Les risques et bénéfices de ce médicament seront clairement détaillés dans la langue respective des patients, ou leurs représentants, qui consentiront à le prendre. Les malades participent à l’essai clinique sur une base volontaire et sont libres de refuser ou d’accepter de prendre ces traitements. Quelle que soit la décision, chaque patient sera de toute façon soigné, du mieux possible, comme MSF l’a fait jusqu’à présent.
Comme tout médicament utilisé pour une nouvelle indication thérapeutique, il n’existe aucune preuve avant le recueil des résultats de l’essai clinique, que ce médicament soit efficace.
« Ceci est un pas important, mais nous ne pouvons pas donner de faux espoirs à la population guinéenne, et celle des autres pays affectés en Afrique de l’Ouest. Même si cet essai montrait à terme que le favipiravir est efficace et bien toléré par les patients, cela ne suffira pas à endiguer l’épidémie. C’est la mobilisation générale des organisations et gouvernements, ainsi que l’augmentation globale du niveau de prise en charge et l’introduction de nouvelles possibilités thérapeutiques, diagnostiques, et préventives qui feront la différence », précise Tessy Fautsch, de MSF.
«La collaboration entre tous les partenaires sera essentielle pour adapter, à chaque nouvelle étape et nouvelles données, la suite de l’essai. Les chercheurs, les personnels soignants internationaux, les anthropologues ainsi que le personnel de santé guinéen travaillant sur le site sont tous des maillons indispensables à la réalisation de cette étude» conclut quant à lui, le Pr Yves Levy, Président-directeur général de l’Inserm.
Les premiers résultats sont attendus au plus tôt pour le premier trimestre 2015.
MSF est présente aux côtés du gouvernement guinéen et mobilisée dans la lutte contre l’épidémie d’Ebola depuis le début de l’épidémie, fin mars 2014. Depuis, MSF a admis 3000 personnes suspectes, dont 1600 ont été confirmées malades Ebola. 700 personnes sont sorties guéries.
Près de 800 guinéens, assistés de 83 personnels internationaux, sont actuellement mobilisés pour gérer les centres de traitement de Guéckédou, Conakry et prochainement Kankan.

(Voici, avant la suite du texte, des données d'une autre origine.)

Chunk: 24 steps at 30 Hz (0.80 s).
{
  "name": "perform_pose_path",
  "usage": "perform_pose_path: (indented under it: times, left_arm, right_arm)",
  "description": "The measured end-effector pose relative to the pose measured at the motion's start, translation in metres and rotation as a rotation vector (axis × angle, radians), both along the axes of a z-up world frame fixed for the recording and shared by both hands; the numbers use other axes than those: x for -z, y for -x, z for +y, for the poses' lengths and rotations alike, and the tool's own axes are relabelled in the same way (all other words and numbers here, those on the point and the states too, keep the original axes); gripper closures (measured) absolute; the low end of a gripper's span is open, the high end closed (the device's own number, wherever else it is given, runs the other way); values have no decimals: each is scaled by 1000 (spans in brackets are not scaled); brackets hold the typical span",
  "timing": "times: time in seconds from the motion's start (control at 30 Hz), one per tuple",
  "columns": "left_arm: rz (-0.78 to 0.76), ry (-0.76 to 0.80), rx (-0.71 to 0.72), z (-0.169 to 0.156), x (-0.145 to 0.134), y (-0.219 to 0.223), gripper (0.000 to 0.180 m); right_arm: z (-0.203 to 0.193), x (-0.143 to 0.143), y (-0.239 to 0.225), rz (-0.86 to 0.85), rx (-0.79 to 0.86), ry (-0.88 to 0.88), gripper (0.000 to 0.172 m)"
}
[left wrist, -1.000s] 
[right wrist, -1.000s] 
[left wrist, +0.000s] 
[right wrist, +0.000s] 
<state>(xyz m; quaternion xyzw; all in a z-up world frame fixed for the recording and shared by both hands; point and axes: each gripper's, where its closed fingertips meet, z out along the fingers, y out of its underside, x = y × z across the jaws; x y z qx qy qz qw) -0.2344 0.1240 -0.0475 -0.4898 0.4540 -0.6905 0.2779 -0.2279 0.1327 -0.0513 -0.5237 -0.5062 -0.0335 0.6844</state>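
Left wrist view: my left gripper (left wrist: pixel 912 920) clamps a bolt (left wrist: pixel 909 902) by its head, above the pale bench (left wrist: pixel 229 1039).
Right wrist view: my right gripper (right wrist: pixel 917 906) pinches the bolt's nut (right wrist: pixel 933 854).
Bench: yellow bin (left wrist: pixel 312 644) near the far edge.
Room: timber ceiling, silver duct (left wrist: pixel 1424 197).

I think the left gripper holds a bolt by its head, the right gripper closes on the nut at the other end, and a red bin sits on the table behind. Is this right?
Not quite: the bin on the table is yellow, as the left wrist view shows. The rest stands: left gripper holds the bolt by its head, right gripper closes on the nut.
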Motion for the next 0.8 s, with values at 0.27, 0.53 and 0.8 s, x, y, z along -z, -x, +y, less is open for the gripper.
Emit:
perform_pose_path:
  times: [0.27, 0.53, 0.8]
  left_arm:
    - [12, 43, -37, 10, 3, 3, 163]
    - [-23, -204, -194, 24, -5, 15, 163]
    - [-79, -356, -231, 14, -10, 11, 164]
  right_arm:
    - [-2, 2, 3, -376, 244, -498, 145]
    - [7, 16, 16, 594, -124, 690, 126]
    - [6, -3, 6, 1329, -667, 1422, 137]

MSF collabore également à la préparation d’un essai clinique sur le plasma convalescent mené par l’Institut Médical Tropical d’Anvers (Belgique), qui aura lieu à Conakry début 2015.
MSF menait déjà des projets de prise en charge du VIH/sida et du paludisme depuis 2001 dans le pays.
L’Inserm s’est mobilisé depuis le début de l’épidémie Ebola pour aider à améliorer les soins des personnes atteintes par le virus, et à lutter contre l’épidémie. En avril, ce sont des chercheurs du laboratoire P4 de Lyon qui ont caractérisés les premiers la souche du virus Ebola qui sévit en Afrique de l’Ouest.
Puis, fort de son expérience passée et reconnue dans la coordination de la recherche lors de l’épidémie H1N1 en 2009 et plus récemment en réponse à l’émergence du virus Chikungunya dans les Caraïbes en 2013, l’Institut de microbiologie et maladie infectieuse de l’Inserm a pu monter le programme de recherche Ebola.